For the last couple of days, I have spent some time gallery-hopping like the super awesome hipster that I’m not. On Friday night, we headed over to an opening at the Charles Cowles Gallery, where my friend Oliver Arms had a show, which was inexplicably not on the gallery’s website until today. Since we only got there with about 20 minutes to spare, I only looked at Oliver’s paintings, which were fucking awesome. This was the first time I’d been over to the West Chelsea gallery area since, well, before it was an area full of galleries. In case you haven’t been, there are lots of galleries and one or two pretentious people. And also some auto body shops.

This afternoon, we headed to the Pulse Contemporary Art Fair at the Armory on Lexington and 26th.
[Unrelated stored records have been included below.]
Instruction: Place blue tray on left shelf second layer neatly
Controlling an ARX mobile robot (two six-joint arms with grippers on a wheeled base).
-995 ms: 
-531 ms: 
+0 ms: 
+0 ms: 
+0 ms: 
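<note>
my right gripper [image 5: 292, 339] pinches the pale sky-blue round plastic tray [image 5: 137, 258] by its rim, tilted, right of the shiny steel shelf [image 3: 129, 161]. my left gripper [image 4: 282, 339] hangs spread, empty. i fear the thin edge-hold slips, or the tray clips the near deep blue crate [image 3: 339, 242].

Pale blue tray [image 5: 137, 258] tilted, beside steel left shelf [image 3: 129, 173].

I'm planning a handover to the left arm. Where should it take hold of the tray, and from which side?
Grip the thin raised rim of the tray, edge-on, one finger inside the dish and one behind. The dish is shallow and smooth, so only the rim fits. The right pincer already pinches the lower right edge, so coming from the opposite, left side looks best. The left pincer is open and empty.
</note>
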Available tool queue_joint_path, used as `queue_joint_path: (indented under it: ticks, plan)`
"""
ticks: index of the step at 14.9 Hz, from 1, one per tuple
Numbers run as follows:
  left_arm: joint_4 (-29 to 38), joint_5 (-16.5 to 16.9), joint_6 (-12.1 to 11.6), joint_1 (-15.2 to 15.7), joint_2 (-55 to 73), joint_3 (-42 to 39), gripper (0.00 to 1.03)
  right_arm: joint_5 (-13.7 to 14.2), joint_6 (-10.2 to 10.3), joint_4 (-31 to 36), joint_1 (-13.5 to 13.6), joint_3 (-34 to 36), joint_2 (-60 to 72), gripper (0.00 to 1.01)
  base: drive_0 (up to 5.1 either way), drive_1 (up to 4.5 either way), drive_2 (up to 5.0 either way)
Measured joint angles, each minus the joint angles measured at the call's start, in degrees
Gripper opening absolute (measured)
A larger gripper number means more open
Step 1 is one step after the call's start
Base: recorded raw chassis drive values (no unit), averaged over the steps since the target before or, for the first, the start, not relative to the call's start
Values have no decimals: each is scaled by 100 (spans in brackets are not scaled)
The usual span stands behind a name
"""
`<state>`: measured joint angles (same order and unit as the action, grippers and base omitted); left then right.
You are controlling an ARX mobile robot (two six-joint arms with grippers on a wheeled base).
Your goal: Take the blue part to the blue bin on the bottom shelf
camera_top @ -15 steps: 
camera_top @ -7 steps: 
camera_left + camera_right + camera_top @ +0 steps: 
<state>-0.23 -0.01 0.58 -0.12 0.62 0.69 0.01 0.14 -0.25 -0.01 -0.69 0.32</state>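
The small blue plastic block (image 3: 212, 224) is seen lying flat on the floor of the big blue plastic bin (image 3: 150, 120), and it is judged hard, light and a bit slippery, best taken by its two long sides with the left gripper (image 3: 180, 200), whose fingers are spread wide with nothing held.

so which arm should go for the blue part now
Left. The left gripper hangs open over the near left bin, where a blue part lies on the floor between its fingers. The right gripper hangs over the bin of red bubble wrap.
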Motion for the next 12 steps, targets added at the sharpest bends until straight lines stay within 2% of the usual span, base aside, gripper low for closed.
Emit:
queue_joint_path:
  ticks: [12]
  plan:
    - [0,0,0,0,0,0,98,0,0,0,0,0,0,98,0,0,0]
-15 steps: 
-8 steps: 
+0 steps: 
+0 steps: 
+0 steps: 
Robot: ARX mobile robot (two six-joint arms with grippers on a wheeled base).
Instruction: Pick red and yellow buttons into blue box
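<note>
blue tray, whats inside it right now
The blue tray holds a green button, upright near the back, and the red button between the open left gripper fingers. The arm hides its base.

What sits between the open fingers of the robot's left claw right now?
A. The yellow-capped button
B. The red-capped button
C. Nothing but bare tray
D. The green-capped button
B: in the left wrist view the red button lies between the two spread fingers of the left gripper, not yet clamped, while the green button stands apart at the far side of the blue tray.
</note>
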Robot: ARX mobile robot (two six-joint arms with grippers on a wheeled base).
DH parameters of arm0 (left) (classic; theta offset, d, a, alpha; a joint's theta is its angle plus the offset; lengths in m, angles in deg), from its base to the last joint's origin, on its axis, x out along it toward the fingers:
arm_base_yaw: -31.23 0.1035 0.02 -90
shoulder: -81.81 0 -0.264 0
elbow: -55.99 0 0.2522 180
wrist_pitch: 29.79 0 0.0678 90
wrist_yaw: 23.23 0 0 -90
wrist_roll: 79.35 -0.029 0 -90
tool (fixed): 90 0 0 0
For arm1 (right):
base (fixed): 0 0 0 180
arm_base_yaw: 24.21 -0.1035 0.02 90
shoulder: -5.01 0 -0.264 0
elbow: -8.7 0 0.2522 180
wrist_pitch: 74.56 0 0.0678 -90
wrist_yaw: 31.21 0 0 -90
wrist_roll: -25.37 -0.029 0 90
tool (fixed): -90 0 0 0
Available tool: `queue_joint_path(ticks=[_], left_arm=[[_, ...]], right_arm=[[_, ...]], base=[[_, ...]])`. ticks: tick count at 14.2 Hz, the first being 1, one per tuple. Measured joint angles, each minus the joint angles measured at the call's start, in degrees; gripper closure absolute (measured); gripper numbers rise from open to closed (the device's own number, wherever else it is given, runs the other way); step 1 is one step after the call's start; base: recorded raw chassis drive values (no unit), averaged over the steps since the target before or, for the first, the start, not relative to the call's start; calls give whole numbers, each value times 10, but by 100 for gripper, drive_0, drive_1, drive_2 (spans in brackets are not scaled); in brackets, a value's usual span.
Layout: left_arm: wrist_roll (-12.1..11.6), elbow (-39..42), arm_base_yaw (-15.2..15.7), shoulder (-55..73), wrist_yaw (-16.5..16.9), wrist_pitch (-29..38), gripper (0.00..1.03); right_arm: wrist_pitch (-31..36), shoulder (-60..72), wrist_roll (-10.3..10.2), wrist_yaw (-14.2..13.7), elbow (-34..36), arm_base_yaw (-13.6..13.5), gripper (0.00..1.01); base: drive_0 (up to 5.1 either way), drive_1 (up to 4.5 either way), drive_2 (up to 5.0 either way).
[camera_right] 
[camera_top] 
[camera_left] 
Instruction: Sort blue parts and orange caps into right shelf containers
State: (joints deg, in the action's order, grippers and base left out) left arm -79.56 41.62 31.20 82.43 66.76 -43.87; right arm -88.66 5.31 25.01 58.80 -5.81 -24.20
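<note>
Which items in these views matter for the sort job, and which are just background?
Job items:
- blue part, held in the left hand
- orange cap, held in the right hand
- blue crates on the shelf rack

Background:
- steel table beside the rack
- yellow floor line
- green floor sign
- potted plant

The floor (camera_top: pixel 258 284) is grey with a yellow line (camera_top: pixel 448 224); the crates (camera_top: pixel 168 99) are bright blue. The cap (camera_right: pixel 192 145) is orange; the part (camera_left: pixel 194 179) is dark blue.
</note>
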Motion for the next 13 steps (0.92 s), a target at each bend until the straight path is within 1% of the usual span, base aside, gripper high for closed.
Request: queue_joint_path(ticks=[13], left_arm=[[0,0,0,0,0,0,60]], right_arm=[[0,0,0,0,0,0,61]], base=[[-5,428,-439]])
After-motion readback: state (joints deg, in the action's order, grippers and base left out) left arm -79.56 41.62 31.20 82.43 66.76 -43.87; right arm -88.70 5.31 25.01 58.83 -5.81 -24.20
While it was completely surreal seeing military personnel snaking their way through the crowds of art school hipsters and wealthy collectors standing outside, the show was pretty interesting. My friends and Metblog rockstars from L.A., sixspace, have a booth at the show, and I accidentally bought another piece from them. Whoopsie. After that, we walked around and looked at many of the other galleries’ exhibitions, which ranged from completely amazing to godawful, but overall, the show had good, fresh, interesting work. It’s open from 12-5 tomorrow, so you can still go check it out. Admission is $15, and they have a bar. Nothing says “lazy Sunday” like wandering around looking at art while drinking away your hangover!

After all that art, you’d think we’d be arted out, but we headed back over to Chelsea to go to David LaChapelle’s show. It was completely fucking packed, and the photos were great, but the people-watching was the real story. I’m sure some photos from the opening will show up online soon, since everyone but David seemed to have a camera out and pointed at someone who I’m sure I should have recognized. You can still see the show at the Tony Shafrazi Gallery until April 28, but I’m not sure if it’ll be quite as fascinating without Amanda Lepore there standing in front of her own portrait.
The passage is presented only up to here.